В каждом реакторе давление около двухсот атмосфер и температура теплоносителя почти двести градусов, так что, не приведи Господи, если СУЗы (стержни управления и защиты) из-за ошибки оператора или недоработки конструкции в ненужный момент двинутся вверх. Или произойдет какой-то иной дефект специального уплотнения, через которые эти стержни выходят на крышку реактора. Что же происходит в обычном, не аварийном реакторе? Уран-235, поймав нейтроны, начинает делится и… и потом отработанные стрежни не знают куда девать. А жидкие радиоактивные отходы Великобритания и Франция долгие годы сливали в Северную Атлантику. Япония и США от них не отставали.

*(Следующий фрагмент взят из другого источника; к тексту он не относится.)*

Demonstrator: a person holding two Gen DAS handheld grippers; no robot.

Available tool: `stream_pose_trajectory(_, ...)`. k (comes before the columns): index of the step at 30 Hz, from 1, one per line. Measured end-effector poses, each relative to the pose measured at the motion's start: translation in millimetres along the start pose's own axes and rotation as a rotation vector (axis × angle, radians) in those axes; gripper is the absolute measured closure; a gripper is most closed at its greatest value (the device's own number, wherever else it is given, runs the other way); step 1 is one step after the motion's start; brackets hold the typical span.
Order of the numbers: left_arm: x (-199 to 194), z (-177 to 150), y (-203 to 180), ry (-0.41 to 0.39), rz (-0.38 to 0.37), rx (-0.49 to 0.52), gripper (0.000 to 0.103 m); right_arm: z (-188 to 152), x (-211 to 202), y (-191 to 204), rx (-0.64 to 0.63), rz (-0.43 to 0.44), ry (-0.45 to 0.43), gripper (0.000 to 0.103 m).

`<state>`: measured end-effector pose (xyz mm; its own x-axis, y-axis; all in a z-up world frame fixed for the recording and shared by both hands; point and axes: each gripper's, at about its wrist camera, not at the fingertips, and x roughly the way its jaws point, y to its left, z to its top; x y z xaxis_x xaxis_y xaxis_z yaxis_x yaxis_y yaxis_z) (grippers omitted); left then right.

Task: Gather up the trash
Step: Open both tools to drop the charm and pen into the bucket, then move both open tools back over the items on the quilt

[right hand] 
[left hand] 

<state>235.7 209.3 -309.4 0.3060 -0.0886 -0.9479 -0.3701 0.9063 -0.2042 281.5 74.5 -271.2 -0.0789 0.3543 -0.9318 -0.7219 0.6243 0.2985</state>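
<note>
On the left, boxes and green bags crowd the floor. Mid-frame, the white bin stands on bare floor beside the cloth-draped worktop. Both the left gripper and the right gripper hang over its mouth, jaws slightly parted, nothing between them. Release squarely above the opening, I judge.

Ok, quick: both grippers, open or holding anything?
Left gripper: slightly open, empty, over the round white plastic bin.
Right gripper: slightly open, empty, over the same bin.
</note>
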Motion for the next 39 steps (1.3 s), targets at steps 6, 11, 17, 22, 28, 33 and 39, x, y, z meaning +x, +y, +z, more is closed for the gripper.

А Россия закачивала их под землю или тоже сливало в море.
К 2006 году из более четырехсот реакторов в мире выгружено 260 тысяч тонн отработанного ядерного топлива, а это более 150 миллиардов Кюри радиоактивности. Из них 180 тысяч тонн – на хранение, а 80 – на переработку.
СССР за всю свою историю смог переработать только 10 тысяч тонн.
Кстати, в результате такой переработки получаются отнюдь не цветы. Из одной тонны получается: 45 тонн высокоактивных жидких отходов (из них потом упариванием, фракционированием и остекловыванием получают 7,5 тонн), 150 тонн жидких отходов средней активности и 2 тысячи тонн низкоактивных отходов. А потом – твердые запечатываем в гору, а жидкие, как уже сказано, сливаем в море – вот такая беда.
А хранение в специальных хранилищах? Хранят, конечно.
Отработанные стрежни хранят в специальных хранилищах. 50 лет.
Потом и хранилище придут в негодность и стержни.
Это наш подарок следующим поколениям.
Вот если бы был выбран не уран-плутониевый цикл, а торий-урановый (торий-232 после захвата нейтрона испускает электрон и превращается в уран-233, который потом делится), то радиоизотопный шлейф за ним тянулся бы не такой длинный, и возни с ним было бы поменьше. Но тогда не было бы оружейного плутония.